----- DATA TO PROCESS

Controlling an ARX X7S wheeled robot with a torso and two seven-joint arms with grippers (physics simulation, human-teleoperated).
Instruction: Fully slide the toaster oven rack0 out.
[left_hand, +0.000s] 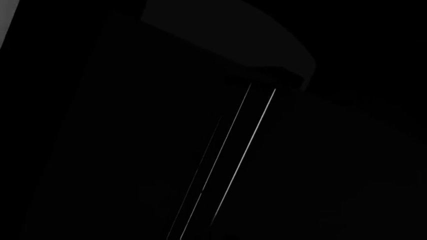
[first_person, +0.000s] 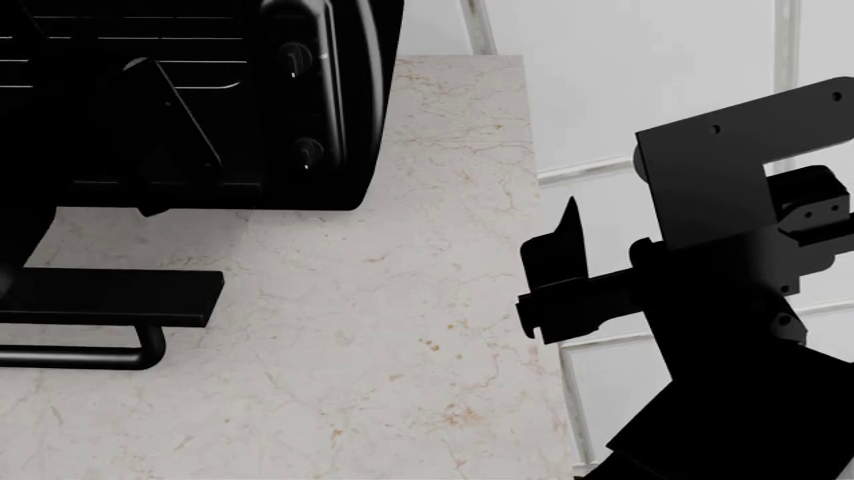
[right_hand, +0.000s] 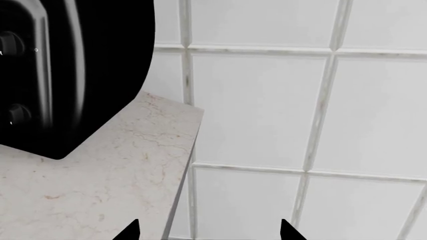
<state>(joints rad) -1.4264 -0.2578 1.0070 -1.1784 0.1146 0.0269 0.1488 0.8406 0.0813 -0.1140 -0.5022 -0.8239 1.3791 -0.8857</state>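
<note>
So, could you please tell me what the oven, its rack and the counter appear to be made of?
The oven: glossy black casing, painted metal or plastic, judging by streaky reflections on its rounded corner. The rack: thin metal-looking wires, seen as pale parallel lines inside. The counter: polished beige marble-like stone, with fine brown veins.

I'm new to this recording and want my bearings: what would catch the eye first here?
The glossy black toaster oven with round knobs fills the head view's upper left, its flat black door folded down over the pale marble counter, with thin rack wires faintly visible inside. The right gripper hangs open past the counter's right edge, before white wall tiles. The left wrist view is nearly black.
</note>
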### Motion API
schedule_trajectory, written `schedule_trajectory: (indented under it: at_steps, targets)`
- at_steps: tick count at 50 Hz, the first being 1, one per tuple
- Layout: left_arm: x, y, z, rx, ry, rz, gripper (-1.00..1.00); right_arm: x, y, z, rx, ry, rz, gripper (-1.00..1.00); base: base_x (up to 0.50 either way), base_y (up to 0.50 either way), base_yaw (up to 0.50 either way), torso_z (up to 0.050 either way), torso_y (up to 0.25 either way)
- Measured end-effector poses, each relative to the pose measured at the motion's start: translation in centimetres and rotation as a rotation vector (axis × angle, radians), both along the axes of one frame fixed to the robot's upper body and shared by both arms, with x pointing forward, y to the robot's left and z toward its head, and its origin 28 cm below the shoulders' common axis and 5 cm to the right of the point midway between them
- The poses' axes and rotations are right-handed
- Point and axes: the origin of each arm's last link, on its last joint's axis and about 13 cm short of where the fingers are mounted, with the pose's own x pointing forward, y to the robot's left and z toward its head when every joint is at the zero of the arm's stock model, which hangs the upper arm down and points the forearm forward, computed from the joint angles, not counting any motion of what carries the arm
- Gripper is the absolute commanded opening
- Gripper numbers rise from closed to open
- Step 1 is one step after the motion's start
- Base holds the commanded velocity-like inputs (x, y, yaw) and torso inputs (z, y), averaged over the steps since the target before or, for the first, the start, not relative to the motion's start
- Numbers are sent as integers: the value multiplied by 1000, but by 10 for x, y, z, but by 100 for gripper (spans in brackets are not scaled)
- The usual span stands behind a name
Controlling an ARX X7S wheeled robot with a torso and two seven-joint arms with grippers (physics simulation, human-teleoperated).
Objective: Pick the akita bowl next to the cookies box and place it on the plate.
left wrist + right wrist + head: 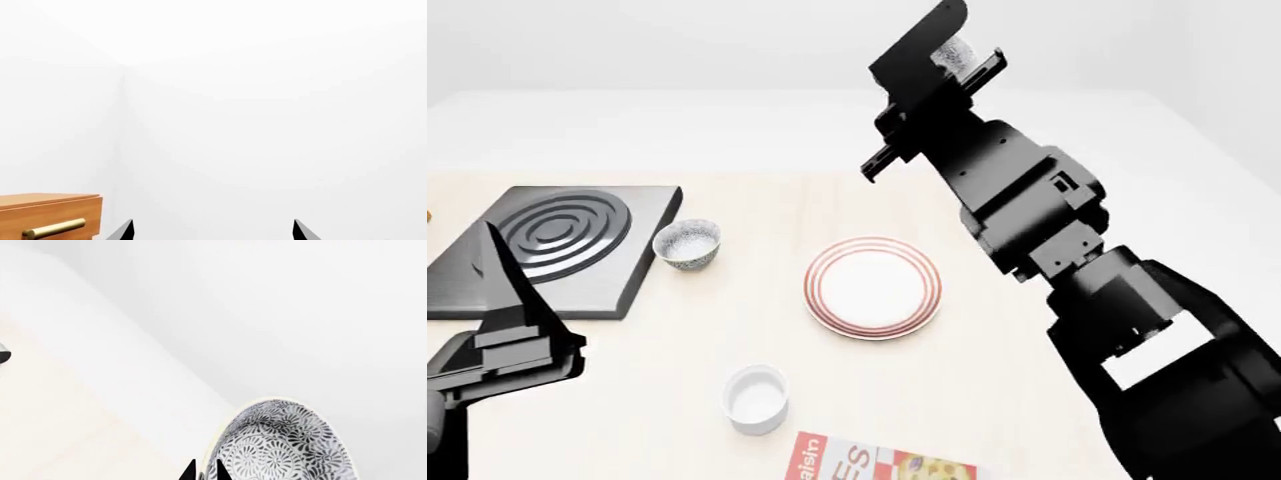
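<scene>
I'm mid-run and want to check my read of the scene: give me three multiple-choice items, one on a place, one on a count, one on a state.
1. Where is the held akita bowl in the head view?
A. On the plate
B. Raised above the table, beyond the plate
C. On the black ringed slab

2. How many patterned bowls show in the head view?
A. One
B. Two
C. Three

3. What is the state of the plate?
A. Bare
B. Holding a bowl
C. Holding the white cup

Answers:
1 B: the right gripper holds the bowl up high, past the plate's far side.
2 B: one in the gripper, a second bowl on the table beside the black ringed slab.
3 A: only its white centre and red rings show; the white cup stands apart, near the cookies box.
</scene>
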Motion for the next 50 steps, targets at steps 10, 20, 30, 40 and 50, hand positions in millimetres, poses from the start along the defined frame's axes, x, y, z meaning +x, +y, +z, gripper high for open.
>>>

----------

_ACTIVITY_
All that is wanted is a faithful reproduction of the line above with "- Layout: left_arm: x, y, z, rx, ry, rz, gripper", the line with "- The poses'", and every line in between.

_ANSWER BOX_
- Layout: left_arm: x, y, z, rx, ry, rz, gripper (-1.00..1.00); right_arm: x, y, z, rx, ry, rz, gripper (-1.00..1.00); base: base_x (up to 0.50 either way), base_y (up to 0.50 either way), base_yaw (up to 0.50 either way), torso_z (up to 0.050 either way), torso_y (up to 0.25 either way)
- Measured end-effector poses, each relative to the pose measured at the motion's start: translation in centimetres and rotation as a rotation vector (axis × angle, radians), both along the axes of one frame fixed to the robot's upper body and shared by both arms, with x pointing forward, y to the robot's left and z toward its head, and its origin 28 cm below the shoulders' common axis and 5 cm to the right of the point midway between them
- The poses' axes and rotations are right-handed

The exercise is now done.